Write out, from the entries below, exactly the lines that run between the lines holding "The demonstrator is" and "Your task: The", inclusive, and stop there.

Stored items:
::::::::

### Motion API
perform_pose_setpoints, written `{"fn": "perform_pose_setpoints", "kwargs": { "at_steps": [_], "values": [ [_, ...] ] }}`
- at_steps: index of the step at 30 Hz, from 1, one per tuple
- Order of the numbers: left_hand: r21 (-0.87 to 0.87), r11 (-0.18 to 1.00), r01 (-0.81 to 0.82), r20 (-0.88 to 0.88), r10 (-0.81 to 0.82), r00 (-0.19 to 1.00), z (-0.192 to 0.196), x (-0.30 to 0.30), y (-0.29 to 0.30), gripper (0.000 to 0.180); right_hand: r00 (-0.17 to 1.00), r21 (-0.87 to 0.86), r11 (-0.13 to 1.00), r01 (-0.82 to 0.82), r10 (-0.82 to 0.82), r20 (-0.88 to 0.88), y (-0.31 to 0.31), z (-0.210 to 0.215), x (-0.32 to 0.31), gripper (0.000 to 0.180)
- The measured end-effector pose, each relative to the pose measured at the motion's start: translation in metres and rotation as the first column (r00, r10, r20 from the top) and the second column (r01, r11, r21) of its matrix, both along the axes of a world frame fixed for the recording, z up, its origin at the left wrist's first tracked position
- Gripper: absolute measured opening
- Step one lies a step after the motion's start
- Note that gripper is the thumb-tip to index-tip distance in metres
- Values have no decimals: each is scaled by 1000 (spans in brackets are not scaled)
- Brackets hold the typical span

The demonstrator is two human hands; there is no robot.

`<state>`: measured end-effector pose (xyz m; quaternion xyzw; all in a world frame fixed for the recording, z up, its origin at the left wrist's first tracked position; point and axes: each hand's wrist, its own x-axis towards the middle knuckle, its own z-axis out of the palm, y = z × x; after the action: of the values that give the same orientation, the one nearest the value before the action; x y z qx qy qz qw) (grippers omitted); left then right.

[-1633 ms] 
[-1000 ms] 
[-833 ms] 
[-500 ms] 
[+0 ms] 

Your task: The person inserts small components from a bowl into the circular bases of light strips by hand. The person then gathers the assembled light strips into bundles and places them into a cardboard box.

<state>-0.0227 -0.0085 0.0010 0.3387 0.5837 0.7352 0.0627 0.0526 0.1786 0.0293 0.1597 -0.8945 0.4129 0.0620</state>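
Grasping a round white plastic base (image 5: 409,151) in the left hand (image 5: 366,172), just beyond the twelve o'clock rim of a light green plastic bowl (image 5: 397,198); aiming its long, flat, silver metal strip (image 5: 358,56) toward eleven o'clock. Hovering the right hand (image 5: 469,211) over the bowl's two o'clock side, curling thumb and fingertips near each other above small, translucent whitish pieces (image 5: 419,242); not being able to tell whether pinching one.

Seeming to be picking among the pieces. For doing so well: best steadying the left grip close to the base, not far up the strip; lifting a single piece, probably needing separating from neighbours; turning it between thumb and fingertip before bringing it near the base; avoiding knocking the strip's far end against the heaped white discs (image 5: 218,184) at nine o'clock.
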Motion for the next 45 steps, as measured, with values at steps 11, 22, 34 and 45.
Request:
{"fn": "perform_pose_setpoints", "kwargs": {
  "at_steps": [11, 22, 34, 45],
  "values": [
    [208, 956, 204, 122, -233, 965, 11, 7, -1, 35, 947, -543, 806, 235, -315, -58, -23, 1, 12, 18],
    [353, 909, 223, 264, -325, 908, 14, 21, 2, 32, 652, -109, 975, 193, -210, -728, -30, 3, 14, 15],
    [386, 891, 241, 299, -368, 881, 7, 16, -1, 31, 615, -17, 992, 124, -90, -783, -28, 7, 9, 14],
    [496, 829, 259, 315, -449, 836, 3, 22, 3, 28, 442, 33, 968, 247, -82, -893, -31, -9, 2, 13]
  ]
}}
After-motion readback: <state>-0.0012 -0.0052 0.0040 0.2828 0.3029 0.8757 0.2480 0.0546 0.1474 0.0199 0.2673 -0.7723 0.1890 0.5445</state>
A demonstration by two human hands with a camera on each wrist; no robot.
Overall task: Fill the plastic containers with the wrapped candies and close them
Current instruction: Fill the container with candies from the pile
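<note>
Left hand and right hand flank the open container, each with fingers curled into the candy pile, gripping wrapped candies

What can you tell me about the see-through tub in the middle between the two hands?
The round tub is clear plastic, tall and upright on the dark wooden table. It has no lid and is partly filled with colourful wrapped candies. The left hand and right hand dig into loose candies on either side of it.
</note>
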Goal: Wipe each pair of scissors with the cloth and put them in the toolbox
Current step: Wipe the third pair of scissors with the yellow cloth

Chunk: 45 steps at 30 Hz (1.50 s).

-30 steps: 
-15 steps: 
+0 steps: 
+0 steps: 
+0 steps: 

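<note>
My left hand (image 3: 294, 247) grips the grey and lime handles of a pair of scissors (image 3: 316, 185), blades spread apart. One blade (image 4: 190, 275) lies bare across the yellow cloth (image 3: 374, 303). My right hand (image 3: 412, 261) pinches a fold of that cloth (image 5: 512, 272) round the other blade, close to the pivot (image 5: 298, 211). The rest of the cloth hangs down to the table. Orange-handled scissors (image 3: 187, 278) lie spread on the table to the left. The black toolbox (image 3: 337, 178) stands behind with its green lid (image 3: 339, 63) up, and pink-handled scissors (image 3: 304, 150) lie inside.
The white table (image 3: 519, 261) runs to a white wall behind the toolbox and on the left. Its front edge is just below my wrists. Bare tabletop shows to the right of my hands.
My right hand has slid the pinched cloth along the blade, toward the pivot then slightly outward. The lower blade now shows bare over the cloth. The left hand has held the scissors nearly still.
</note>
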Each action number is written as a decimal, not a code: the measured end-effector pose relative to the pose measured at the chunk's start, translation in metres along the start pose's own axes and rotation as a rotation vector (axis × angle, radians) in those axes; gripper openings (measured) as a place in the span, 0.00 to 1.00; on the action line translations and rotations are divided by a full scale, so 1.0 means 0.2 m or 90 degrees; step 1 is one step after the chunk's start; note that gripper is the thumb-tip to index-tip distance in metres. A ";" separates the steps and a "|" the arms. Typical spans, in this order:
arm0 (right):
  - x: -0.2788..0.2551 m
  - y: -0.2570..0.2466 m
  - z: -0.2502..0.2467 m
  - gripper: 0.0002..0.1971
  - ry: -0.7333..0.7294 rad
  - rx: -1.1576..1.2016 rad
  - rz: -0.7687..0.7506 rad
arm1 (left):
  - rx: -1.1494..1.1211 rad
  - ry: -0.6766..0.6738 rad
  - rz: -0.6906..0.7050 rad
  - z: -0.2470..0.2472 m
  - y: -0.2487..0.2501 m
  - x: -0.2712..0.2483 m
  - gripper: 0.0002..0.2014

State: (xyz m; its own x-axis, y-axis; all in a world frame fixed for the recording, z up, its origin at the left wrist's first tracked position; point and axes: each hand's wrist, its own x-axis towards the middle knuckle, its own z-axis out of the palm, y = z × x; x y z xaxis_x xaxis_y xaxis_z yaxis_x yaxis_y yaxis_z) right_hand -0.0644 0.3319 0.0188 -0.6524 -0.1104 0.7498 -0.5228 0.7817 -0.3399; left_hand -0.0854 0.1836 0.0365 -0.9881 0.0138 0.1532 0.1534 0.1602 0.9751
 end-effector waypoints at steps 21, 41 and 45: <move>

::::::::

Your response:
The demonstrator is two human hands; there is no robot.

`<state>`: measured end-effector pose (xyz m; quaternion xyzw; all in a world frame fixed for the recording, z up, its origin at the left wrist's first tracked position; point and axes: each hand's wrist, its own x-axis towards the middle knuckle, its own z-axis out of the palm, y = z × x; after the action: of the values that give the same orientation, the one nearest the value before the action; x y z qx qy qz qw) (grippers omitted); left then right.

[-1633 ms] 
[-1000 ms] 
[-833 ms] 
[-500 ms] 
[+0 ms] 

Your task: The person inserts small components from a bowl into the circular bases of light strips by hand. The person then gathers the assembled light strips into bundles and places them into a cardboard box.

This answer leaves nothing further to address.